The expected output is the full data, repeated exactly, without pictures.

Dataset extract section start

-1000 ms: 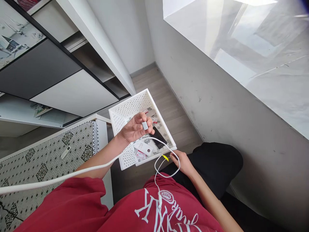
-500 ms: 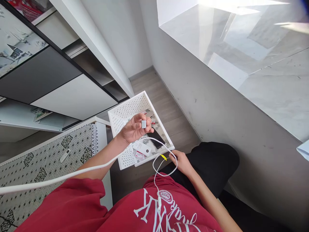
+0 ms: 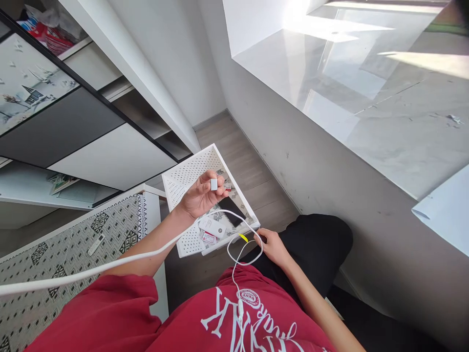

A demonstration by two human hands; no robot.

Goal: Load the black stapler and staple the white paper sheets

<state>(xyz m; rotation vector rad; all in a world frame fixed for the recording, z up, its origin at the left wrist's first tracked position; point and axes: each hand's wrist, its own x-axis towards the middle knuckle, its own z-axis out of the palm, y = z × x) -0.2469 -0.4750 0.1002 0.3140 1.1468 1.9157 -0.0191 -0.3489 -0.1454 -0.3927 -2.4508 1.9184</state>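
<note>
- Holding, in the left hand [image 3: 205, 195], a small grey-white block [image 3: 214, 184] at the fingertips, fingers curled and nearly closed around it, palm turned up.
- Raised with that hand above a white drawer [image 3: 194, 165] with perforated sides, clear of the things lying inside.
- Resting low at the near right corner of the drawer: the right hand [image 3: 271, 245], fingers partly curled; cannot tell about any firm grip there, on the rim or on the cable.
- Running across the left forearm and looping just beside the right hand: a white cable [image 3: 157, 252], with a thin length hanging down over the red shirt [image 3: 132, 303].
- Just left of the right fingers, by the cable loop: a yellow tag [image 3: 243, 237].
- Inside the drawer, between the two hands: a flat black object [image 3: 233, 211] like a phone.
- Also inside, below the left hand: a white rounded object [image 3: 212, 227] with a round dark spot, and next to it a red-and-white card [image 3: 208, 238].
- Left of the left forearm: a counter [image 3: 156, 215] under a patterned cloth [image 3: 80, 256], with a slim white object [image 3: 95, 245] lying on top.
- Directly beside the right forearm: black trousers [image 3: 322, 244].
- Far to the right of both hands: a glossy ledge [image 3: 366, 112], with a white sheet [image 3: 449, 208] at the near side.
</note>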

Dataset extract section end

:: Exercise output ::
-1000 ms: 
-500 ms: 
+0 ms: 

A demonstration by two human hands; no robot.

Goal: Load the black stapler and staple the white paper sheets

<state>(xyz m; rotation vector rad; all in a world frame fixed for the recording, z up, its origin at the left wrist's first tracked position; point and axes: each hand's wrist, its own x-axis towards the middle knuckle, its own z-axis out of the palm, y = z × x) -0.2469 -0.4750 0.1002 0.3140 1.1468 1.9157 -0.0191 -0.3489 -0.1454 -0.3927 -2.4508 1.9184</state>
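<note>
- Holding, in the left hand [image 3: 205, 195], a small grey-white block [image 3: 214, 184] at the fingertips, fingers curled and nearly closed around it, palm turned up.
- Raised with that hand above a white drawer [image 3: 194, 165] with perforated sides, clear of the things lying inside.
- Resting low at the near right corner of the drawer: the right hand [image 3: 271, 245], fingers partly curled; cannot tell about any firm grip there, on the rim or on the cable.
- Running across the left forearm and looping just beside the right hand: a white cable [image 3: 157, 252], with a thin length hanging down over the red shirt [image 3: 132, 303].
- Just left of the right fingers, by the cable loop: a yellow tag [image 3: 243, 237].
- Inside the drawer, between the two hands: a flat black object [image 3: 233, 211] like a phone.
- Also inside, below the left hand: a white rounded object [image 3: 212, 227] with a round dark spot, and next to it a red-and-white card [image 3: 208, 238].
- Left of the left forearm: a counter [image 3: 156, 215] under a patterned cloth [image 3: 80, 256], with a slim white object [image 3: 95, 245] lying on top.
- Directly beside the right forearm: black trousers [image 3: 322, 244].
- Far to the right of both hands: a glossy ledge [image 3: 366, 112], with a white sheet [image 3: 449, 208] at the near side.
</note>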

There is no more to the output.